Salzbrunn (Sahltz'broon), a group of three villages in Prussian Silesia, 40 miles by rail SW. of Breslau. Their eight mineral springs attract nearly 4000 visitors in the season. The alkalo-saline water is largely exported. Pop. 6459.
Salzkammergut (Sahltzkammergoot'), called the Austrian Switzerland, one of the most picturesque districts of Europe, lies wedged between Salzburg on the W. and Styria on the E. Area, about 230 sq. m.; pop. 17,500. The scenery combines in rare beauty the features of valley, mountain, and lake. The highest peak is the Dachstein (9830 feet); of its lakes the most famous are Hall-statt, Traun or Gmunden, Atter, St Wolfgang, Aber, Mond, and Zell. It derives its name of 'salt-exchequer Property' from its salt springs and mines, which yield some 33,000 tons of salt annually. The chief seats of the salt-works are Ischl, Hallstatt, and Ebensee.

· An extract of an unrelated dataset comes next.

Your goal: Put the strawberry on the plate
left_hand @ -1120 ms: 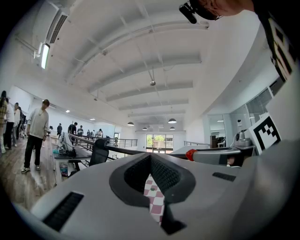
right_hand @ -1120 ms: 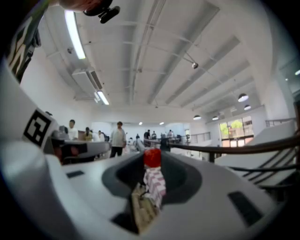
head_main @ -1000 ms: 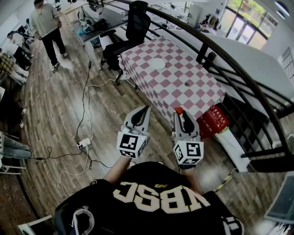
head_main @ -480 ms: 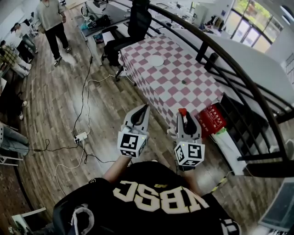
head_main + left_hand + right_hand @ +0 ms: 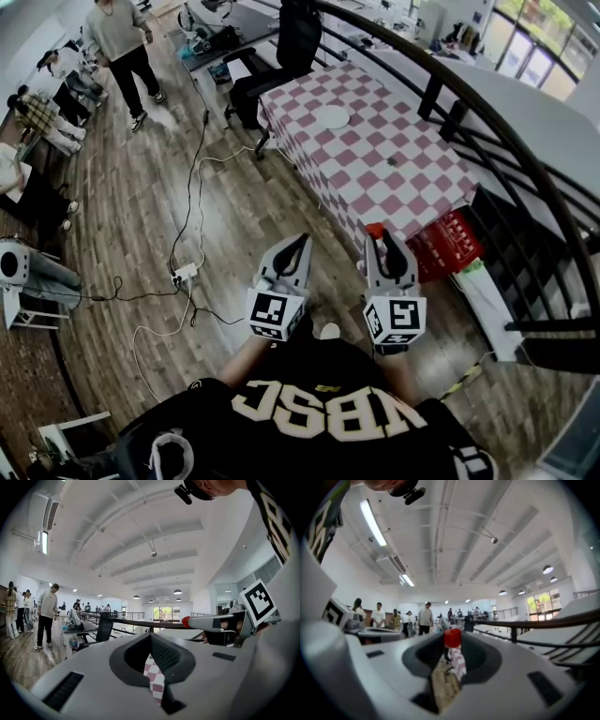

Samara (Samah'ra), a town of European Russia, on the Volga's left bank, at the influx of the Samara, 656 miles ESE. of Moscow by rail. It carries on a large river-trade, and has also tanneries, tobacco-factories, soap-boiling-works, and tile-works. Consumptive patients resort to the Koumiss (fermented mares' milk) establishments here. The population increased from 35,000 (1870) to 93,000 (1905). - The government has an area of 58,300 sq. m.; pop. 2,765,000 (100,000 Germans in agricultural colonies).
Sambre (Songbr), a river rising in the French dep. of Aisne, and flowing 112 miles NE., until at Namur in Belgium it joins the Meuse or Maas from the left. Many prehistoric remains have been discovered in caves in the Sambre valley.
Samogitia, a district in the Russian government of Kovno, inhabited by pure Lithuanians.
Samothrace (Samothray'see), or Samothraki, an island of the Aegean Sea, 40 miles NW. of the Dardanelles. It rises to 5248 feet in Mount Saoce (Phengari), which occupies nearly the whole of its surface (68 sq. m.). Bare and repellent, the island possesses no harbour and only one village, Chora, of 2000 inhabitants. Anciently it was celebrated for the worship of the Cabeiri, mysterious divinities whose temples were excavated in 1873-75 by Professor Couze. Parts of the Cyclopean walls of the ancient city still remain. In 1457 it was conquered by the Turks, who then, and again in 1821, nearly exterminated the population.